{arquivo}Soube, superficialmente, que quem deixou João Pessoa, ontem, para nova temporada entre Portugal – Angola foi a Embaixatriz Maria João – mulher de fibra, autêntica e, ao longo dos últimos anos, apaixonada pela capital paraibana.
Afora a convivência com seletos grupos de pessoas, Maria João é das figuras que tem nas artes um fascínio danado para incentivar artistas talentosos, alguns deles já apresentados aos mercados do Exterior por puro encanto e paixão pelas artes.
Dias atrás, em pleno Palácio da Redenção, pela primeira vez ela formalizou o convite para que o Chefe de Estado paraibano possa conhecer Angola e, mais do que isso, estreitar as relações bi – camerais entre os dois Países.

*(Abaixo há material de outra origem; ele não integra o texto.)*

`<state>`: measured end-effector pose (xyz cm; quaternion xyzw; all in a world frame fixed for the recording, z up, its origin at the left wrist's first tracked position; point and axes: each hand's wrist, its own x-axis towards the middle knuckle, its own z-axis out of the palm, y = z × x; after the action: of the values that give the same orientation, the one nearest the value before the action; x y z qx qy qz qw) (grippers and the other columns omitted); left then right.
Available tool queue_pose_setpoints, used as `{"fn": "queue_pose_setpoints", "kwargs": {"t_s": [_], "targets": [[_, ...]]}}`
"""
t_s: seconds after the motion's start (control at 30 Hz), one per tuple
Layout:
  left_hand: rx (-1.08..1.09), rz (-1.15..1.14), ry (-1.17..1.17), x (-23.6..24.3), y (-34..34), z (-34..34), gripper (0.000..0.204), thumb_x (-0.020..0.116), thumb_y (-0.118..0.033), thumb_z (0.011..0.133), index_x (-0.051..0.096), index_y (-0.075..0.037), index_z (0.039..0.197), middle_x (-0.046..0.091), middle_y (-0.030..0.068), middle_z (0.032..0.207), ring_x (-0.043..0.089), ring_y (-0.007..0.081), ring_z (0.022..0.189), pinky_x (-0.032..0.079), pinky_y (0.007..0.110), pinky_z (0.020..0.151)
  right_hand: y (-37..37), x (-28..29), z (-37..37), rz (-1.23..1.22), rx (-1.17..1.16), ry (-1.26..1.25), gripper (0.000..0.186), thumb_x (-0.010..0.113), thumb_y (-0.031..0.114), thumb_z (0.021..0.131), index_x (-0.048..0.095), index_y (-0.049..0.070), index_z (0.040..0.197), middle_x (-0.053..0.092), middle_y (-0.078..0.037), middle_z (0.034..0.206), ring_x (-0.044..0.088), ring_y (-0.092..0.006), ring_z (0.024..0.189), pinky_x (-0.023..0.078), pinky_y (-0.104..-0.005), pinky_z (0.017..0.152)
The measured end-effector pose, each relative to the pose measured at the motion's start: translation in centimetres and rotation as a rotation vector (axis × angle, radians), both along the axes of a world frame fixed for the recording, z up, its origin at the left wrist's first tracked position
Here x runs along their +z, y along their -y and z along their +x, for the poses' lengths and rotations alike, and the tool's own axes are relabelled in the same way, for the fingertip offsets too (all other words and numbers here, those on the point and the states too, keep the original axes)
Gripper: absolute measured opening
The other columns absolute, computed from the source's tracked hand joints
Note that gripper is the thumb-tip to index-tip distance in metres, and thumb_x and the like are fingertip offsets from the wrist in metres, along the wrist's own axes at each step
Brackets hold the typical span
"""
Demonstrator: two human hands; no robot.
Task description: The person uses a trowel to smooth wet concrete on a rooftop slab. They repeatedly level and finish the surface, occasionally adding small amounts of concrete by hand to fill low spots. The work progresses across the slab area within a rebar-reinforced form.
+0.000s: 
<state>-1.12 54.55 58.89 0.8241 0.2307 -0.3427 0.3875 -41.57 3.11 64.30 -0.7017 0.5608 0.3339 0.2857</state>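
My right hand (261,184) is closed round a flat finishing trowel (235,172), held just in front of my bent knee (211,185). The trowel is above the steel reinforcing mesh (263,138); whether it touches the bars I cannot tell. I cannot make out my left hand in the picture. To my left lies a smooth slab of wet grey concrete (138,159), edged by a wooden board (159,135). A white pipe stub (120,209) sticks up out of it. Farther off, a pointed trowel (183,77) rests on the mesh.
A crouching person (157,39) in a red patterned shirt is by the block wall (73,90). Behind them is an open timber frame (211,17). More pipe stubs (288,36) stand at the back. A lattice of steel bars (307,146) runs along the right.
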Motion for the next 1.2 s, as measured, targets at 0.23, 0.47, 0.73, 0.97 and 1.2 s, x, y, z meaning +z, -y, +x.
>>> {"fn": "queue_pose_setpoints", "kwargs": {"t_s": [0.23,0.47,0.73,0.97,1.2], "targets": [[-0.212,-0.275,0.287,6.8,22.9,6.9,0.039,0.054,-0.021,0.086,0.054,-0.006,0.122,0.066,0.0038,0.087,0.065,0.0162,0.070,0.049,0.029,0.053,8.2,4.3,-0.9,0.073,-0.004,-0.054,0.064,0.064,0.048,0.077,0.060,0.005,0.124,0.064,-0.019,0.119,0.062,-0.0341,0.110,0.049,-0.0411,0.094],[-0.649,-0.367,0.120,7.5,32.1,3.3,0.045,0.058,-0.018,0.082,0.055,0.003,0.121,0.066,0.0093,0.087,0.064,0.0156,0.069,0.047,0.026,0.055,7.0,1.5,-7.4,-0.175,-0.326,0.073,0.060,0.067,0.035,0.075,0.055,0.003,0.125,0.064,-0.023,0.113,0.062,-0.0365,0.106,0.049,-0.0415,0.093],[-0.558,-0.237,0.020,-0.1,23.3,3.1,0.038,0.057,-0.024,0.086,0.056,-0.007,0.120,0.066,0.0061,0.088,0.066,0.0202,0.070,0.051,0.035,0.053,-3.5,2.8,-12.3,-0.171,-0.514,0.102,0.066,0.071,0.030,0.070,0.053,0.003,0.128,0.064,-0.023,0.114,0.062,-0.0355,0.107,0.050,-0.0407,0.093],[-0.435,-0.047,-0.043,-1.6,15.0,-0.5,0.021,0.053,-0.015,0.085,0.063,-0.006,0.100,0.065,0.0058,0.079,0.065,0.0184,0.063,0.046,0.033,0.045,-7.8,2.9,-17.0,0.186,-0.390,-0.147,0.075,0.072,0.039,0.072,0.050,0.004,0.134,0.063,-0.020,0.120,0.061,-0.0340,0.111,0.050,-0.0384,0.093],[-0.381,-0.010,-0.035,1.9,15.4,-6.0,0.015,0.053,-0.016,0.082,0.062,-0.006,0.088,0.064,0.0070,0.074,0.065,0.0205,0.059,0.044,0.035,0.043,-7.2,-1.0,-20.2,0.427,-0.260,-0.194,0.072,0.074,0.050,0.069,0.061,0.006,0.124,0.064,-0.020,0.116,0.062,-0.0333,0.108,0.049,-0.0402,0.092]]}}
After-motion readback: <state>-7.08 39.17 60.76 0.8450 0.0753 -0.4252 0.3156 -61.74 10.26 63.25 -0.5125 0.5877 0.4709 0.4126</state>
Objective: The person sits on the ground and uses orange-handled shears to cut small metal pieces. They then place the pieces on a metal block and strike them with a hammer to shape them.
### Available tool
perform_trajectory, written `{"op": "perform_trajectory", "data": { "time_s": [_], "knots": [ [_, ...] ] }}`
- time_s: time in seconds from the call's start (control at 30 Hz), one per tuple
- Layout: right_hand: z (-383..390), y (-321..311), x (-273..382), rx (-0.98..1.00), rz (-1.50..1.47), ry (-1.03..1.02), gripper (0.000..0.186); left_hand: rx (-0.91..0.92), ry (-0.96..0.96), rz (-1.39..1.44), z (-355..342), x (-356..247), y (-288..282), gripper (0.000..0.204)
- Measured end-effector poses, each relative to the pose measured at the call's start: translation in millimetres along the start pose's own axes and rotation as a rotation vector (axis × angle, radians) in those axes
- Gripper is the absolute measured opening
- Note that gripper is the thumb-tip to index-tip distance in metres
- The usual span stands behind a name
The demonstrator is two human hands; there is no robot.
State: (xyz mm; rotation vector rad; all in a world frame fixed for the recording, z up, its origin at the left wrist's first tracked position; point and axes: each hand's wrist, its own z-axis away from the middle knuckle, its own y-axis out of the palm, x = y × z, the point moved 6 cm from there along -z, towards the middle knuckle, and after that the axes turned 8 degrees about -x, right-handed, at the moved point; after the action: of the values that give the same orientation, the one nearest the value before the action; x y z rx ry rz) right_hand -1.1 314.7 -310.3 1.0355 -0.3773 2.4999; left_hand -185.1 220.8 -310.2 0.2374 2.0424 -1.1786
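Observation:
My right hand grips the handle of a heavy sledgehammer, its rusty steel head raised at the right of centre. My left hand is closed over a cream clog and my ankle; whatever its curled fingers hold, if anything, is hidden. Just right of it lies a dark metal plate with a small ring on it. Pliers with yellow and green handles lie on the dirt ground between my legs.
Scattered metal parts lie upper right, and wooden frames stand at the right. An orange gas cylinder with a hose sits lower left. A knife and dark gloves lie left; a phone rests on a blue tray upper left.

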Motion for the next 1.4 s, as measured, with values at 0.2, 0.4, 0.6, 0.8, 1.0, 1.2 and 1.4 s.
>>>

Não tenho dúvidas em afirmar que, em se efetivando os entendimentos, os dois Polos na África e Brasil devem ganhar mutuamente porque entre os países de língua portuguesa, depois da nação brasileira, Angola é quem mais cresce de forma fenomenal já atraindo muitos paraibanos, hoje residindo por lá com resultados fantásticos.
Aliás, o governador bem poderia abrigar essa menção diplomática como forma de motivação no estreitamento também cultural entre os dois povos, algo que permitirá dividendos em diversos níveis inclusive na efetivação de bons negócios.
Se reparar direito, já são consideráveis os angolanos se formando em universidades públicas paraibanas, especialmente em João Pessoa.
A oportunidade está dada, agora só não se efetiva por desleixo ou falta de visão, algo que não se imagina para um governante ávido por atrair investimentos.